Of all the entries below, retype only the lines from the one with "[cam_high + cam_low" through the one with "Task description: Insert", exactly as they appear.

(Data extracted from a collection)
☆ ☆ ☆

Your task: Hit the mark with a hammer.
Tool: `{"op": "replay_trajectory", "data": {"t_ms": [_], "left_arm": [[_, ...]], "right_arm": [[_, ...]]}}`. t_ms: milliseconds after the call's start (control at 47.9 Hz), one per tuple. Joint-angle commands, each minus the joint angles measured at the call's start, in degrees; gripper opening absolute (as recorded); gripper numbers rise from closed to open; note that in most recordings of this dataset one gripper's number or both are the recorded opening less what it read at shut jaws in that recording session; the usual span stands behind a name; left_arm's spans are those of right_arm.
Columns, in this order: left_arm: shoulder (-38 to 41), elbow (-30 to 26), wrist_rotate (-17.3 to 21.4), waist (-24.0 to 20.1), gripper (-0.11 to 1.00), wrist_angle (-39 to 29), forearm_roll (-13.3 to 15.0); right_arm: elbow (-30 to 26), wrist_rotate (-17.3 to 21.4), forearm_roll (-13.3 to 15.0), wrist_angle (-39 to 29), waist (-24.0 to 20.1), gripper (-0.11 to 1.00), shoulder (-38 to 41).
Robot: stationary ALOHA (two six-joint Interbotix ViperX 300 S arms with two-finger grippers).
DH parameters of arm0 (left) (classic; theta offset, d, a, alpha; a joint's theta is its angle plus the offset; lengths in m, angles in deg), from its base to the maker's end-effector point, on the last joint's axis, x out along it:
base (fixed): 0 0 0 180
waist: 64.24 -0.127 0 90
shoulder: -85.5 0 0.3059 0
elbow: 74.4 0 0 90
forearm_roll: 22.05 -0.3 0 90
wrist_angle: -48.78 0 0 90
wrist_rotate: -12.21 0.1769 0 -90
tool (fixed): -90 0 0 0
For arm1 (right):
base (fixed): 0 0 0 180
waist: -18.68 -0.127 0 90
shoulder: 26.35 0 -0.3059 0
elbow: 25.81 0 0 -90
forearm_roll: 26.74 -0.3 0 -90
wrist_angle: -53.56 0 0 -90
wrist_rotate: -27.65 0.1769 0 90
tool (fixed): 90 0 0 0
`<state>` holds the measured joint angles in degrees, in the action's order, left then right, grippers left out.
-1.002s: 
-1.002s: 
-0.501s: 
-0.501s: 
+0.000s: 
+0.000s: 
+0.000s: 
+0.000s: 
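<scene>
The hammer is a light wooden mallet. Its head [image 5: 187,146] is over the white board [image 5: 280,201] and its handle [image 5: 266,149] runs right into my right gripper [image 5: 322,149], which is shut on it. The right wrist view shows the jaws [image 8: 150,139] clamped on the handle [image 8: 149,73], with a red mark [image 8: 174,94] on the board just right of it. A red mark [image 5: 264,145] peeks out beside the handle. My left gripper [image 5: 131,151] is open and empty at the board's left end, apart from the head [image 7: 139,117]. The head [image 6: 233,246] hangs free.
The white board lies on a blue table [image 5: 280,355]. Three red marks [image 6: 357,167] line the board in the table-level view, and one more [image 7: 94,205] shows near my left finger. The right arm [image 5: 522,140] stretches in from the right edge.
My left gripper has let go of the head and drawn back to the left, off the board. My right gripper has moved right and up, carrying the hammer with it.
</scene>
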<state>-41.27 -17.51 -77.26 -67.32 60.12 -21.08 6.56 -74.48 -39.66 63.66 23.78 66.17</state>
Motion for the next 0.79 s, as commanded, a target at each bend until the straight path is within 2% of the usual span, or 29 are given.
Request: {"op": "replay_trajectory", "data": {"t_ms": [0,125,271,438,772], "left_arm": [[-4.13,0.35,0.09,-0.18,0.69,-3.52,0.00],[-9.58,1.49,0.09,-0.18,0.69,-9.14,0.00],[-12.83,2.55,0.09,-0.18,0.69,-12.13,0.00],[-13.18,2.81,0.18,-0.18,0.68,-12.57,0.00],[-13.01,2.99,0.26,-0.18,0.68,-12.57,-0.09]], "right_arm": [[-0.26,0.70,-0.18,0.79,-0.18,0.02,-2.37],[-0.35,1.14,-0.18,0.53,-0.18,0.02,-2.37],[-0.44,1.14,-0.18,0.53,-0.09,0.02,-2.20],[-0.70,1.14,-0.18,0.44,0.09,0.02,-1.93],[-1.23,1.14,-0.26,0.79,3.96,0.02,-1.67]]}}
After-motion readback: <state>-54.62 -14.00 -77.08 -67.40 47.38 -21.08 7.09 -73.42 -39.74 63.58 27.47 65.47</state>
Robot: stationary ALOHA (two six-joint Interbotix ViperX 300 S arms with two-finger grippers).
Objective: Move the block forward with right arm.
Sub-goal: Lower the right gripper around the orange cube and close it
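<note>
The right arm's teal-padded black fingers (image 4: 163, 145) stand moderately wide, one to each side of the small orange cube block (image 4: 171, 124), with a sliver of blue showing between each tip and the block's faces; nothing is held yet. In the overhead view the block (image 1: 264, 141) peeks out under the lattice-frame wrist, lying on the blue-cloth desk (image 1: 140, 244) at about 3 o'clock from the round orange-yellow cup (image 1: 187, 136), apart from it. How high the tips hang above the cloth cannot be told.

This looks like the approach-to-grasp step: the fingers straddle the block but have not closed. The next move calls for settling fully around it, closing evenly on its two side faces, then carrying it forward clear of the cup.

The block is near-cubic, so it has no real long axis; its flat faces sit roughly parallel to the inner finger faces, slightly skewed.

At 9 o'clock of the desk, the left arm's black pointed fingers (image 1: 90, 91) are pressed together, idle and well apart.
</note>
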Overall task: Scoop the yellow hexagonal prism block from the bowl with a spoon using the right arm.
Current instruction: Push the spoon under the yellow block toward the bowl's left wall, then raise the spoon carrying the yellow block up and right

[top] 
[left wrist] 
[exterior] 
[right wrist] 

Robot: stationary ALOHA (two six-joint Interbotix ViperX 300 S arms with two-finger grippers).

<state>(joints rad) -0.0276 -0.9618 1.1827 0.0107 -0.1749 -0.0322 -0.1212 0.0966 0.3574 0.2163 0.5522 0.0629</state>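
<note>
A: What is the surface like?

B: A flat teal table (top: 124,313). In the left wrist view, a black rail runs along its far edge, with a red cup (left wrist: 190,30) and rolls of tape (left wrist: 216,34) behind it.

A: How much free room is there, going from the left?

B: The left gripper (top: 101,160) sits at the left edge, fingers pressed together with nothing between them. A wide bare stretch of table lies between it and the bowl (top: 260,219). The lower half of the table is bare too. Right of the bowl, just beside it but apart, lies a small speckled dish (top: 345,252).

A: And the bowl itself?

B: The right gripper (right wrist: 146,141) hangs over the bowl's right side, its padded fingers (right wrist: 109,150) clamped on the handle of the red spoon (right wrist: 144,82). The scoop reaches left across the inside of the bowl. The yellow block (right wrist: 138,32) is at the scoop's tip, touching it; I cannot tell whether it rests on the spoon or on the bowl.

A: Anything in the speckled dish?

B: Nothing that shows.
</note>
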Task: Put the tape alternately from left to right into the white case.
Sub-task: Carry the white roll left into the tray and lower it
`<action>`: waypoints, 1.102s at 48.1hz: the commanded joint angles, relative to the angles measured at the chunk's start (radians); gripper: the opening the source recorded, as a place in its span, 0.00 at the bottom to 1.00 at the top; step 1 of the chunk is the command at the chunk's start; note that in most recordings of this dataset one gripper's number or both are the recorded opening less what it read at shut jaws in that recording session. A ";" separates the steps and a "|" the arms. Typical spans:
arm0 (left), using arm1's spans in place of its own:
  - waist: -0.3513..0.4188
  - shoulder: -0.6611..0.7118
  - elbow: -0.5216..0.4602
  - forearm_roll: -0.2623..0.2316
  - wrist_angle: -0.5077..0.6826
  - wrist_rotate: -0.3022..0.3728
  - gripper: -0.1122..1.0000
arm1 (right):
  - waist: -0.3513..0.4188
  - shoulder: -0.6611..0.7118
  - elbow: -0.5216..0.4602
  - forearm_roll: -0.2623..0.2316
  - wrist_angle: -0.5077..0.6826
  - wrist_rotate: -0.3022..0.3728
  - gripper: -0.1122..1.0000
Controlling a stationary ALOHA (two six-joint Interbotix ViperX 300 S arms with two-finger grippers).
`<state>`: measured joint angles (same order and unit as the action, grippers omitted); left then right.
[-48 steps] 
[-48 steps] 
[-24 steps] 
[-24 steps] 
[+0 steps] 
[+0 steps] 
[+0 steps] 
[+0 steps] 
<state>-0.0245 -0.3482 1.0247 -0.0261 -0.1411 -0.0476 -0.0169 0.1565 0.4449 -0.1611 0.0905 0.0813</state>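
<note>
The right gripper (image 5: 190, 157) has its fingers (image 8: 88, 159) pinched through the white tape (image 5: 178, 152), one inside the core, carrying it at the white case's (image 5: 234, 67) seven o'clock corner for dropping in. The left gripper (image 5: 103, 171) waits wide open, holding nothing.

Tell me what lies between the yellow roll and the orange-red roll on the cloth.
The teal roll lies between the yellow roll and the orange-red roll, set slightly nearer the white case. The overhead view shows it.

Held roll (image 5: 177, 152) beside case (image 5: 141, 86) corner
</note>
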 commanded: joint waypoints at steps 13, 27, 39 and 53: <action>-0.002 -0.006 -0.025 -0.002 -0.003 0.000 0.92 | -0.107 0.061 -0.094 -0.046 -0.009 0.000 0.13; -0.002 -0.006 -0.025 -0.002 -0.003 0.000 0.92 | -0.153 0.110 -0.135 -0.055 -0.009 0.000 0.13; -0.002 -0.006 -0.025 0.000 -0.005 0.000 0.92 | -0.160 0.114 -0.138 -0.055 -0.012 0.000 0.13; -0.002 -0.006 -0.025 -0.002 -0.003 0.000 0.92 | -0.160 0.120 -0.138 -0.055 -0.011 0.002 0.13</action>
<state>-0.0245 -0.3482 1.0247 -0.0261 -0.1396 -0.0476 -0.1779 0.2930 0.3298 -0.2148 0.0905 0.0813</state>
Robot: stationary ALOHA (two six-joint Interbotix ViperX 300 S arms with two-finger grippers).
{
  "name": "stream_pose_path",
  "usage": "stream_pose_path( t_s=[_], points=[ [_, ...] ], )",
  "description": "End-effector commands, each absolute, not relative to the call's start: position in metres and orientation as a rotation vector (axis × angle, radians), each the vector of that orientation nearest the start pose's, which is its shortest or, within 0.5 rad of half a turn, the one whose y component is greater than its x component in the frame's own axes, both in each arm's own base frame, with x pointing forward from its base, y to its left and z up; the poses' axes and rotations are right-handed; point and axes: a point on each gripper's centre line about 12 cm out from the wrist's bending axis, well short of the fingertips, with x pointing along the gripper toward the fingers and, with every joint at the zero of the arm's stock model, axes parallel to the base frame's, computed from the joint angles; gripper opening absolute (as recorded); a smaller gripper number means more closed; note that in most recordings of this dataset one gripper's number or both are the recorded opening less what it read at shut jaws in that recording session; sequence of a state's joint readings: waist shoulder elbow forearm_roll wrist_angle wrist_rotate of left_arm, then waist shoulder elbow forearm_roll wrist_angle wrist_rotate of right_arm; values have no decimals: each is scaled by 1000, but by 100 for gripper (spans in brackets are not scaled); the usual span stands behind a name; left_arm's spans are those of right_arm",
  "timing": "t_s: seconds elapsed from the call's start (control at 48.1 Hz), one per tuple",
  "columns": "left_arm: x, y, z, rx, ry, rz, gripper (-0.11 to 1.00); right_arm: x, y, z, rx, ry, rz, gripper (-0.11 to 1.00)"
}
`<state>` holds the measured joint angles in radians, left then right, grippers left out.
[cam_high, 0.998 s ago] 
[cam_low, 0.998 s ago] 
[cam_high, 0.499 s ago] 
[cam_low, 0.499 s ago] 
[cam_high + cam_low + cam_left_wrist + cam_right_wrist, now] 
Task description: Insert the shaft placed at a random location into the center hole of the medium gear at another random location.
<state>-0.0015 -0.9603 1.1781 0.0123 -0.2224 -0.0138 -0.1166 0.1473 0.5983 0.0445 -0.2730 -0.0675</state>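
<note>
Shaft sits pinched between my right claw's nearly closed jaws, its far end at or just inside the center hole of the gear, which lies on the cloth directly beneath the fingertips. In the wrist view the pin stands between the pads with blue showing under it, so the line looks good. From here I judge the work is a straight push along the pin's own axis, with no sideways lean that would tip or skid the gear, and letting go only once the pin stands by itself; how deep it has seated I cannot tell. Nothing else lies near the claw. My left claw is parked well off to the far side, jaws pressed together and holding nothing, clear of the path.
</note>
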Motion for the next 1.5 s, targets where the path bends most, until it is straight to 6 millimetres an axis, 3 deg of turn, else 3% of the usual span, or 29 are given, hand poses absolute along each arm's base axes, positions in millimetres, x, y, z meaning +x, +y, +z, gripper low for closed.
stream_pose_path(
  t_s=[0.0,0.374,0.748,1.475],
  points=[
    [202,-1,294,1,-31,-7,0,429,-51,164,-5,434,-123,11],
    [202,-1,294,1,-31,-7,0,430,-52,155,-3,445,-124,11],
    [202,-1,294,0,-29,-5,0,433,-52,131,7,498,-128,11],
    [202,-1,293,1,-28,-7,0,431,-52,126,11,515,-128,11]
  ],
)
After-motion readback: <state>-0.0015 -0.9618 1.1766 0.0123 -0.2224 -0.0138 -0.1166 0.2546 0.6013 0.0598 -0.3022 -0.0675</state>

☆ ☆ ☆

Your response ▸
[cam_high + cam_low + cam_left_wrist + cam_right_wrist, now] 
Task description: Insert the shaft placed at a random location into the center hole of the medium gear at another random location.

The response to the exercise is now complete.